[Start of section]
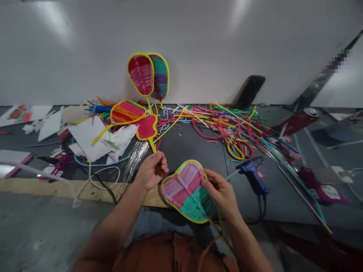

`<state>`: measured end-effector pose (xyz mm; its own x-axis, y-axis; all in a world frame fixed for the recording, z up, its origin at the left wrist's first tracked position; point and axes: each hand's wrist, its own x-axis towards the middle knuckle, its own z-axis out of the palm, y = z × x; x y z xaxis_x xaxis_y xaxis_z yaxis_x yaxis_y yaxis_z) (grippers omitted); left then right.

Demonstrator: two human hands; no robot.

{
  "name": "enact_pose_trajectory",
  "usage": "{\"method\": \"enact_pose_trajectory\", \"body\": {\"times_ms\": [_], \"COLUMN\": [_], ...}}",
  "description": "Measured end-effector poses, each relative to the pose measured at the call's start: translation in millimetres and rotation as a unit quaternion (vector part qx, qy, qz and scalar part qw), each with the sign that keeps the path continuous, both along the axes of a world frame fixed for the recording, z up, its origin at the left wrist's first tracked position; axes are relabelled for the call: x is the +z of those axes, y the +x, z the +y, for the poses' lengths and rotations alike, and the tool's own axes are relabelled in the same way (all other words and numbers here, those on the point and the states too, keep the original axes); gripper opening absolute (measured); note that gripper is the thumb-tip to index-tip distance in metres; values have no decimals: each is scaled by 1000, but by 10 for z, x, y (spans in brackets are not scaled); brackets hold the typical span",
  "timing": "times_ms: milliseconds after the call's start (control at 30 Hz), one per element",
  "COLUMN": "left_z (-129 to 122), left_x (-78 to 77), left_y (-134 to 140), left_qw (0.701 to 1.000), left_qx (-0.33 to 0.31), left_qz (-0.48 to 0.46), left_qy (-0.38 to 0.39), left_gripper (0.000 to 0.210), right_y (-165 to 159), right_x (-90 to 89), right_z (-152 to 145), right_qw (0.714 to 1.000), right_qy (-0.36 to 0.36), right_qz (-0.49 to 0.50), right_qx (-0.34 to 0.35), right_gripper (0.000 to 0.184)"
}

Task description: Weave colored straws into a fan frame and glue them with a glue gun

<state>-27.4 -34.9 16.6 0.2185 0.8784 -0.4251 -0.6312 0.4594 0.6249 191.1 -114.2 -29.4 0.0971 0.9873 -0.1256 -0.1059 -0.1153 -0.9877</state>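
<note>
My right hand (222, 192) grips the edge of a heart-shaped hand fan (187, 189), thumb on its face. The fan has a yellow fuzzy rim, pink and purple stripes above and green below, and its yellow handle points down toward my lap. To its left, my left hand (153, 170) is closed with curled fingers. Its fingertips meet the handle end of a small pink fan (146, 127); whether they hold that handle or something small is hidden. An orange and pink fan (128, 112) lies beside the pink one.
Two fans (141, 75) lean on the white wall. Colourful pipe cleaners (215, 121) spread along the back, with scissors (239, 150) among them. A blue glue gun (253, 175), a phone (249, 91) and a can (300, 120) stand right. White paper scraps (90, 138) and cables lie left.
</note>
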Motion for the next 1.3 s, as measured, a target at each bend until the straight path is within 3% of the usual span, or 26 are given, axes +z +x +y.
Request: {"method": "enact_pose_trajectory", "body": {"times_ms": [133, 300, 467, 767, 967, 1300], "left_z": [30, 18, -34, -53, -110, -148], "left_x": [98, 210, 211, 121, 26, 13], "left_y": [-1, 25, 15, -10, -31, 23], "left_qw": [999, 996, 993, 994, 994, 997], "left_qx": [-19, -61, -72, -73, -71, -36], "left_qz": [16, -54, -88, -75, -35, 45], "left_qy": [38, 37, 28, 19, 73, 56], "left_gripper": [35, 72, 82, 67, 30, 25], "right_y": [-36, -57, -38, -26, -23, -29], "right_x": [-13, -56, -109, -120, -137, -103], "right_z": [-1, 3, -4, -25, -33, -33], "right_qw": [999, 998, 998, 997, 997, 998], "right_qy": [-6, 2, 6, -5, -16, -17], "right_qz": [-43, -64, -64, -71, -75, -64], "right_qx": [4, 0, 8, 11, 3, 3], "right_gripper": [41, 43, 41, 41, 43, 42]}}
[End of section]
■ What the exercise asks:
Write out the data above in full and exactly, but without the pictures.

■ Solved problem:
`<state>`: measured end-effector pose (xyz mm; its own x-axis, y-axis; all in a world frame fixed for the recording, z up, its origin at the left wrist's first tracked position; point and axes: each hand's wrist, its own x-axis towards the middle knuckle, its own z-axis out of the palm, y = z × x; x y z xaxis_x xaxis_y xaxis_z yaxis_x yaxis_y yaxis_z) (grippers omitted); left then right.

Demonstrator: two human hands; no robot.

{
  "name": "enact_pose_trajectory",
  "usage": "{\"method\": \"enact_pose_trajectory\", \"body\": {\"times_ms\": [_], \"COLUMN\": [_], ...}}",
  "description": "Measured end-effector poses, each relative to the pose measured at the call's start: translation in millimetres and rotation as a unit quaternion (vector part qx, qy, qz and scalar part qw), each with the sign that keeps the path continuous, both along the axes of a world frame fixed for the recording, z up, its origin at the left wrist's first tracked position; axes are relabelled for the call: x is the +z of those axes, y the +x, z the +y, for the poses' lengths and rotations alike, and the tool's own axes are relabelled in the same way (all other words and numbers here, those on the point and the states too, keep the original axes); gripper opening absolute (measured); note that gripper is the thumb-tip to index-tip distance in metres; values have no decimals: each is scaled by 1000, but by 10 for z, x, y (spans in brackets are not scaled); brackets hold the typical span",
  "timing": "times_ms: milliseconds after the call's start (control at 30 Hz), one per element",
  "COLUMN": "left_z (-129 to 122), left_x (-78 to 77), left_y (-134 to 140), left_qw (0.701 to 1.000), left_qx (-0.33 to 0.31), left_qz (-0.48 to 0.46), left_qy (-0.38 to 0.39), left_gripper (0.000 to 0.210), right_y (-165 to 159), right_x (-90 to 89), right_z (-152 to 145), right_qw (0.714 to 1.000), right_qy (-0.36 to 0.36), right_qz (-0.49 to 0.50), right_qx (-0.34 to 0.35), right_gripper (0.000 to 0.184)"
}

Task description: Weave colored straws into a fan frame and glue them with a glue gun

<state>-27.4 -34.9 16.6 0.2185 0.8784 -0.4251 -0.6312 0.4594 0.6249 191.1 -114.2 -29.4 0.0971 0.9873 -0.1256 -0.1059 -0.1153 -0.9877</state>
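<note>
My right hand (222, 192) grips the edge of a heart-shaped hand fan (187, 189), thumb on its face. The fan has a yellow fuzzy rim, pink and purple stripes above and green below, and its yellow handle points down toward my lap. To its left, my left hand (153, 170) is closed with curled fingers. Its fingertips meet the handle end of a small pink fan (146, 127); whether they hold that handle or something small is hidden. An orange and pink fan (128, 112) lies beside the pink one.
Two fans (141, 75) lean on the white wall. Colourful pipe cleaners (215, 121) spread along the back, with scissors (239, 150) among them. A blue glue gun (253, 175), a phone (249, 91) and a can (300, 120) stand right. White paper scraps (90, 138) and cables lie left.
</note>
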Motion for the next 1.3 s, as measured, a target at each bend until the straight path is within 3% of the usual span, or 26 are given, axes +z +x +y.
Request: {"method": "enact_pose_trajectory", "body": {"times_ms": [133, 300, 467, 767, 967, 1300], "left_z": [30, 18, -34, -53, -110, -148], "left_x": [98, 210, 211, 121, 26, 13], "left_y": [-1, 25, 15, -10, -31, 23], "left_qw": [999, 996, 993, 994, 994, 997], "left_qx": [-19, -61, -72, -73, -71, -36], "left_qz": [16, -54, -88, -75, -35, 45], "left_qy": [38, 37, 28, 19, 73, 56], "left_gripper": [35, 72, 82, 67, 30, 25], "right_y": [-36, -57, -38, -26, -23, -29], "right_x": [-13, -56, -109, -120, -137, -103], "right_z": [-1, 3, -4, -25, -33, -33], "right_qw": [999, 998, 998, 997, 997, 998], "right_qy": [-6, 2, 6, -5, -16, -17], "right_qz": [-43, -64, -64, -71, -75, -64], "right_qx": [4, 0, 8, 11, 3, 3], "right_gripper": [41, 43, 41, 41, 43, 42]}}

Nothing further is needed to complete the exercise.